FANCY !! 2016, July 7th
I always thought that I have been projecting myself as a simple, grounded, down to earth gypsy granola kind of being, yet with an occasional eccentric flair. But among my weekly trip to the dry cleaners, I have noticed that the owner, Mr Young, a middle aged salt and pepper Korean man with permanent smile on his face, regularly wressles with my chiffon.
He hangs up my gown, throws himself on the ground, and while on his knees, he trys to figure out what these layers of fabric are. He flipps around the garment, counting the layers, a perplexed expression in his eyes - as though he is on the verge of an enormous discovery or brake-through - eager to conclude his discovery... What is this? wether silk or cotton or linen, I always feel like I’m about to get into trouble.
He rushes to the counter and anxiously communicates with his wife, after which they shake their heads in affirmative exchange. The smile intimately at each other, he picks up his pen and notes on the receipt: FANCY.

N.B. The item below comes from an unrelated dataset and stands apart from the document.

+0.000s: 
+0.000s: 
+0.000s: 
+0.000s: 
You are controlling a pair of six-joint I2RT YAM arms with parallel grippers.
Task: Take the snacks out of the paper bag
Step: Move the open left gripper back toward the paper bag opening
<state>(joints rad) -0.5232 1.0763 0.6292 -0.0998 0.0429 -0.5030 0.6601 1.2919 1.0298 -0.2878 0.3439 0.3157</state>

My son's pants were listed as.....pants
His jacket where listed as.....jackets
But all of my items where listed as : Fancy
After several trips of this sort I was forced to take a closer look into the matter and honestly address the question: am I fancy? And if so, why? What dies this mean? By definition Fancy stands for: unusual, designed to impress, elaborate on a structure, a costume made for someone and meant to look like one that belongs to a famous person…. and all these where not even my stage clothes!
Well OK! I must admit!
I tediously line up a pair of jeans and top to simply attend coffee date with friends ;
a certain twist must prevail. Furry pockets, or rhinestone little fishnets for the calf...
I might indeed have a “dress it up side” I was born to. OK?
Perhaps I should feel kind of guilty to be twirling in a floor length skirt while hanging out with my friends. But I have come to realize that I have been making a conscious effort to simply blend in on a gray Monday, as I join the subway crowd. Undecided…I dressed down, then dress right back up... I must be me; I should blend in. I dress down again.
I uncolorize, de-heel, unglossify, render myself less noticeable.
I take the time to depersonalize myself to go with the flow; to get things done amongst the mighty wave of black, blue-ish and grey-ish blue jeans, tee-shirts and ocean of pastels...New-Yorkers.
Why? why! Yes! WHY?
I have come to better understand why I grow wings when I land on my island.
It’s a no brainer. I let go… I am me spontaneously me. No question about it...
No analytical skill needed to figure it out.
I can finally be ME: flashy, unpredictable, uncensored, and floor-lengh skirted. Me.
Distinct , Dignified.Free flowing ME ...Loudly me!
Because I turn around, take a look, and see myself mirroired in women who look exactly like me : Orange, white, linen, fushia, big bright yellow and unapologetic day queen...Like me…
I am actually the daughter of fancy… or culturally Fancy! at this point...
Now, when I go to Mr. Young ,he welcomes me with the same wide smile after my trips to my homeland. We laugh loudly; I spoil him with coffee bags from Haiti, and fully embrace my title with no shame: I say: “yes Fancy is here!!! Fancy is back!”